▸ **Action item**
Give the lines below again exactly, starting with the line that holds "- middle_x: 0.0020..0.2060" and going on through the line that holds "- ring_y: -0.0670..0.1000".

BEGIN Data for this task

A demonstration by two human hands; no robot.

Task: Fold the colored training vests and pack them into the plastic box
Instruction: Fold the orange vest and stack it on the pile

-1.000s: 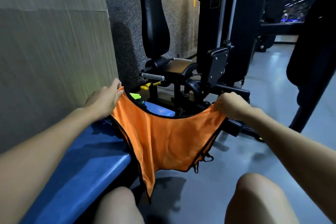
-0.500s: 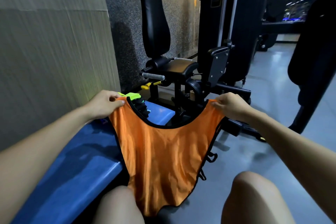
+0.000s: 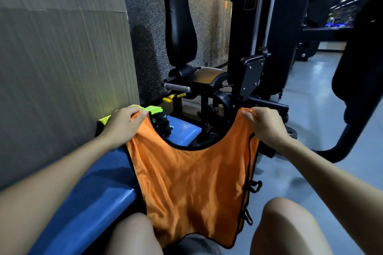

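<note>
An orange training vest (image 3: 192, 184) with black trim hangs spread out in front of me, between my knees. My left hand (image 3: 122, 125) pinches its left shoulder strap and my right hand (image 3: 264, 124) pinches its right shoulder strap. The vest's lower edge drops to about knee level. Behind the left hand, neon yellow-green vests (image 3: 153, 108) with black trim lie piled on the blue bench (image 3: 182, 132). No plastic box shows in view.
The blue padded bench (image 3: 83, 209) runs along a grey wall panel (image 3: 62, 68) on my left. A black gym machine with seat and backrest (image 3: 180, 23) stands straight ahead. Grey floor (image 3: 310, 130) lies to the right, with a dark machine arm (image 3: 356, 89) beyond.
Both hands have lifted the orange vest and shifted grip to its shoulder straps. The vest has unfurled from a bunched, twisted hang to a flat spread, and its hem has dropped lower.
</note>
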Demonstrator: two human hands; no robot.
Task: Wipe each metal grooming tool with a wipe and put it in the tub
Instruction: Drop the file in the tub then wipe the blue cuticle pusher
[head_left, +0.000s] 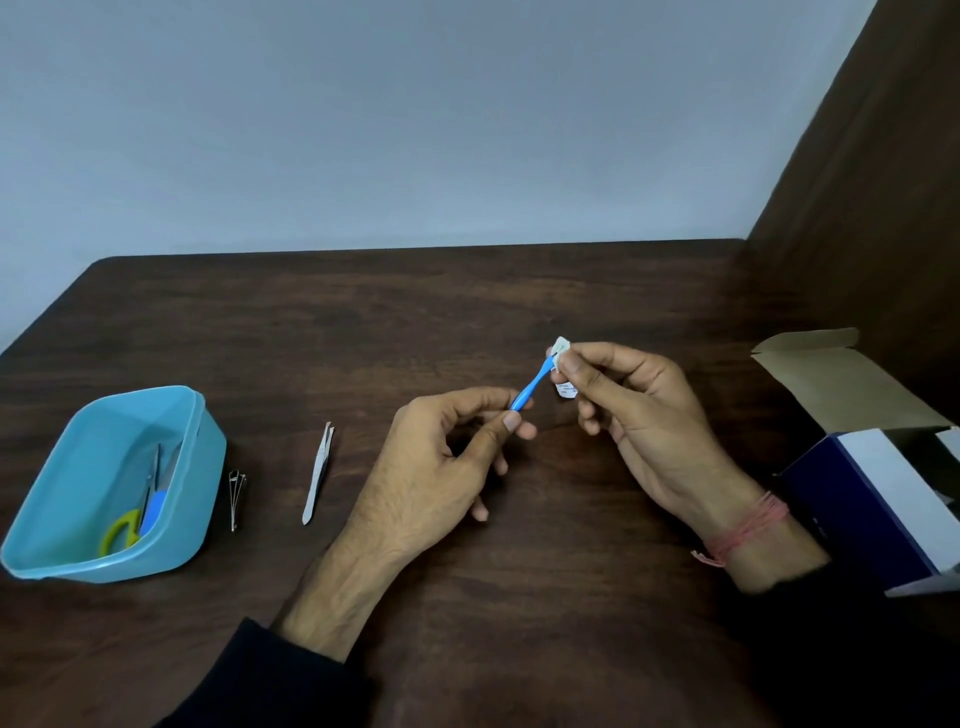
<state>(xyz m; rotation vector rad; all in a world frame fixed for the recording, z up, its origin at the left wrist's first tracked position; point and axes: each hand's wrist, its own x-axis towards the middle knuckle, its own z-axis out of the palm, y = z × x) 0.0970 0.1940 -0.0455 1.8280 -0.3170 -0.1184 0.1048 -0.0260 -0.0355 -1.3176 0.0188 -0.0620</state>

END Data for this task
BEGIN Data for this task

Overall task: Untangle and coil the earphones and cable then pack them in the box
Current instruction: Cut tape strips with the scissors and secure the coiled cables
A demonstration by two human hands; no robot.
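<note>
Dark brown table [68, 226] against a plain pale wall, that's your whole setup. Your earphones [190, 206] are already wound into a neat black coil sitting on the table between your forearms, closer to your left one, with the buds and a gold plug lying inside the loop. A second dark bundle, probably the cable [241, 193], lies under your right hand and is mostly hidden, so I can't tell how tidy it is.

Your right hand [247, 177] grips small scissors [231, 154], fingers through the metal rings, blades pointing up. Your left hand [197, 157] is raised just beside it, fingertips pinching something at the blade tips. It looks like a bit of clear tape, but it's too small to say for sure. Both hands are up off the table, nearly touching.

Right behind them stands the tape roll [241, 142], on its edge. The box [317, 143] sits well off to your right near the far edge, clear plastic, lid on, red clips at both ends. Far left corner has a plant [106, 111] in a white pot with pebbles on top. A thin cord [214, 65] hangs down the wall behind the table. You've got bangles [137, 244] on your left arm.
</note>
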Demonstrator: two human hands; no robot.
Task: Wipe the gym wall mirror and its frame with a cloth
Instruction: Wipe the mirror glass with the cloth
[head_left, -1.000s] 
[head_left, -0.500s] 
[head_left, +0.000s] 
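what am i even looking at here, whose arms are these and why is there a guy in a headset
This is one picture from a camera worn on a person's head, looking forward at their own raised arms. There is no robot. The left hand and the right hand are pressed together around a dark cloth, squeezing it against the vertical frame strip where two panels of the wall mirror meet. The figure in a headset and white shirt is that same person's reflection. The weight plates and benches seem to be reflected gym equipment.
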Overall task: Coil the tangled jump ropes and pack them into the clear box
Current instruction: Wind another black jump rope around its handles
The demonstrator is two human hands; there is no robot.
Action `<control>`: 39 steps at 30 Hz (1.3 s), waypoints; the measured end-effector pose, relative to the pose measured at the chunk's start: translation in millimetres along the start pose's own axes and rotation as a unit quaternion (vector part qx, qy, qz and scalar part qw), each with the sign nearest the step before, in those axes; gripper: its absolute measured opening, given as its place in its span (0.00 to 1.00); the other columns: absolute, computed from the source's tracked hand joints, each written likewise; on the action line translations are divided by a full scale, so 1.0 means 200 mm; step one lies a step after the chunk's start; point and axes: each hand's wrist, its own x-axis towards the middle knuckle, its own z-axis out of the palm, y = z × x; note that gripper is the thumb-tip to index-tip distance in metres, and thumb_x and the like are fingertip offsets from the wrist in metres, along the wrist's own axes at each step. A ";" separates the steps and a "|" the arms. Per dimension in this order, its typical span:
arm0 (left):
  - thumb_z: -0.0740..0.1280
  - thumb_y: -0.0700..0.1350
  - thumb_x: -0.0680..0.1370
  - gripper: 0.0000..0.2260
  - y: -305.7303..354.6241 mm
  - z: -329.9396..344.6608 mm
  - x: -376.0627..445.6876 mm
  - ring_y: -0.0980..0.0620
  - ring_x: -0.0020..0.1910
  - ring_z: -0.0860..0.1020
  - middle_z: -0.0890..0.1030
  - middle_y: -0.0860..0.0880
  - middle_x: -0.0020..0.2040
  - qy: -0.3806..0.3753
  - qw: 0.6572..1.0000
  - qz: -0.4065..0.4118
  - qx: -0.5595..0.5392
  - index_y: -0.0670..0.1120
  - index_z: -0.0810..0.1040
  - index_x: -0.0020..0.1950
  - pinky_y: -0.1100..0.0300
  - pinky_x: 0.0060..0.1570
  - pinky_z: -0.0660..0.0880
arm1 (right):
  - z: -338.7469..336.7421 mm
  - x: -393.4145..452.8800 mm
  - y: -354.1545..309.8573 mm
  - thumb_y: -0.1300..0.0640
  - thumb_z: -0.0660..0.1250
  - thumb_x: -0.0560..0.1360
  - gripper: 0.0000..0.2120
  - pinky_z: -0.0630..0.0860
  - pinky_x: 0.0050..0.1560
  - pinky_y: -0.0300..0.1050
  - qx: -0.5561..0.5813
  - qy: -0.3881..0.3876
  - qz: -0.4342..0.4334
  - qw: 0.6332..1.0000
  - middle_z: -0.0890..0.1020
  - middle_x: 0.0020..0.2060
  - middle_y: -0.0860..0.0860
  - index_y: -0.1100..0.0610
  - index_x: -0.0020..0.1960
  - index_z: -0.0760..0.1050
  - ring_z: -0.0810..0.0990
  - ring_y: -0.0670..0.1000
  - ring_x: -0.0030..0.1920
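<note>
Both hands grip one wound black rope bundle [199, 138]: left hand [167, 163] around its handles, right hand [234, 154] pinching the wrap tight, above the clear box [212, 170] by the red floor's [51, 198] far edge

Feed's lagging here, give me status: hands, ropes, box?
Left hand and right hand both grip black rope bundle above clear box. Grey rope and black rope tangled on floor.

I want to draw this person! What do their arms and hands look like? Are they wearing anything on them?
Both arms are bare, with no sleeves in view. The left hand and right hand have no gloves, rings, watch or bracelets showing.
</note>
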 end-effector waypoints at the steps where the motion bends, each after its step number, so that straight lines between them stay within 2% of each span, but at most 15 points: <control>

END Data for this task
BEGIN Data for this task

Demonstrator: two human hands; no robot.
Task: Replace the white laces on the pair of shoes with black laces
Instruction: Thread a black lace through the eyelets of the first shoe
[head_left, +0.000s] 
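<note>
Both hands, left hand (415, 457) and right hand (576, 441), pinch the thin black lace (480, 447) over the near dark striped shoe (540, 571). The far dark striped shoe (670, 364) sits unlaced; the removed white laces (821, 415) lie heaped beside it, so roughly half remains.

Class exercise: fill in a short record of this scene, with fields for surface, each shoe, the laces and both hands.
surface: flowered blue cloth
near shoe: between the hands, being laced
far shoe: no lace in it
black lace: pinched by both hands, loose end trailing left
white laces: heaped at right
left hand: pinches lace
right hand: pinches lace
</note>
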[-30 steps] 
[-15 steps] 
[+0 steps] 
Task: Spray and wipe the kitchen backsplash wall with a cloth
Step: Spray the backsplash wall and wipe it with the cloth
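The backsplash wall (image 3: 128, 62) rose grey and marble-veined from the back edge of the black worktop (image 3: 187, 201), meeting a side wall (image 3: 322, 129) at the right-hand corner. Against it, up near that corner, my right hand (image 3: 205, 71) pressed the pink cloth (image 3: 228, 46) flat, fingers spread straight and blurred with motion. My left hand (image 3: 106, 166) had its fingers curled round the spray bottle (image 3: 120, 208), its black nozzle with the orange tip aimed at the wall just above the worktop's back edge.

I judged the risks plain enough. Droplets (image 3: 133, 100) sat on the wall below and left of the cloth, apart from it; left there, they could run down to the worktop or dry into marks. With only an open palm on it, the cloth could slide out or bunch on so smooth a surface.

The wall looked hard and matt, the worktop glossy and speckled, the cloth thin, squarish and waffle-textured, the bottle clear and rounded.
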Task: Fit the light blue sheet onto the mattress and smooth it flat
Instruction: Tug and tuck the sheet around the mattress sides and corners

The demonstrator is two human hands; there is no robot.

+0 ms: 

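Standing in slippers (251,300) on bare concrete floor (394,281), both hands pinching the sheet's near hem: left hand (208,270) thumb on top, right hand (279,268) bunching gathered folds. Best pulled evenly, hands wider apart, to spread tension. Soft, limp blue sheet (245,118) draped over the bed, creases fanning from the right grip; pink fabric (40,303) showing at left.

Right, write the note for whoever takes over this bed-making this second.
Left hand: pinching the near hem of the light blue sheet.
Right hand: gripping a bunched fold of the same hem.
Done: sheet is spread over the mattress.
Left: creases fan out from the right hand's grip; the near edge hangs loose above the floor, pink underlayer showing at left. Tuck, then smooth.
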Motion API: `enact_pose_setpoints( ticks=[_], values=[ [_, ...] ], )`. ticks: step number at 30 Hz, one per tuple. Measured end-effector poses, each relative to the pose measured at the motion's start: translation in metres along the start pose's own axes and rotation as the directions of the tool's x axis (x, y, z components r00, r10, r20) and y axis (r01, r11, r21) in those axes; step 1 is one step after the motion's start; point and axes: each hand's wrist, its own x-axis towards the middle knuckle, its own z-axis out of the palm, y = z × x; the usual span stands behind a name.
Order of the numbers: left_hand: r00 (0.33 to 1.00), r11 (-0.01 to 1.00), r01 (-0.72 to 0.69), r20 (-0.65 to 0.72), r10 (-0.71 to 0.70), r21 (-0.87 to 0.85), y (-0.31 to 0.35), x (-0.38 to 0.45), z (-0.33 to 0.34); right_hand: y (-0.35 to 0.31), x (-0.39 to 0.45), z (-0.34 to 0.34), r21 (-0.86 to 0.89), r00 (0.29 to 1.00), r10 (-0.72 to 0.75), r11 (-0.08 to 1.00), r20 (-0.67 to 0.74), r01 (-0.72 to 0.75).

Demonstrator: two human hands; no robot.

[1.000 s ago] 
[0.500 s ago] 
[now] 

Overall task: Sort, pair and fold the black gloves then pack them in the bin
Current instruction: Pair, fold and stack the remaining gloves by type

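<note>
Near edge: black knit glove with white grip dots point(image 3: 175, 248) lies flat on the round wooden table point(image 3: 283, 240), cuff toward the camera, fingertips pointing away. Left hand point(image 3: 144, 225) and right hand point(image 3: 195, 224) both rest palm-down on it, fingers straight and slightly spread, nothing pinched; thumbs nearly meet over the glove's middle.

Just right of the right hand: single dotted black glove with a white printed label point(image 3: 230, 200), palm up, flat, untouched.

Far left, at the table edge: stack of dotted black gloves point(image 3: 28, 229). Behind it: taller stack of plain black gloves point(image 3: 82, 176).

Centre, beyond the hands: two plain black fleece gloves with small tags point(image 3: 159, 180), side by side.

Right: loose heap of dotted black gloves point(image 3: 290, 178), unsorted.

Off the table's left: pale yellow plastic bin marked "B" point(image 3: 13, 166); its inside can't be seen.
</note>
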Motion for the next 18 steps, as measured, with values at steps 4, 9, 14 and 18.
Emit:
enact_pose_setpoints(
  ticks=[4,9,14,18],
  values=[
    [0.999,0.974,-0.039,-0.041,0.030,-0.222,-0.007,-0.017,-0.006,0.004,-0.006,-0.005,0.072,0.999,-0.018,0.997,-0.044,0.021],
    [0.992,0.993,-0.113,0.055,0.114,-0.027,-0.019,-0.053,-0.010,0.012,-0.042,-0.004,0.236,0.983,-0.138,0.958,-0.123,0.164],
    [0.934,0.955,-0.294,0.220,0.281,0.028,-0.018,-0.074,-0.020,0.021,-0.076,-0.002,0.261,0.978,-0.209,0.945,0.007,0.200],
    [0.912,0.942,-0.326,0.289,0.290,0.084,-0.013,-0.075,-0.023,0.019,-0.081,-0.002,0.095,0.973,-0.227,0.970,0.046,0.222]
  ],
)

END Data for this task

▸ **Reply to the task**
  - middle_x: 0.0020..0.2060
  - middle_y: -0.0860..0.0860
  - index_y: -0.1100..0.0610
  - index_x: -0.0020..0.1960
  - index_z: -0.0760..0.1050
  - ring_z: -0.0810..0.0990
  - ring_y: -0.0670..0.1000

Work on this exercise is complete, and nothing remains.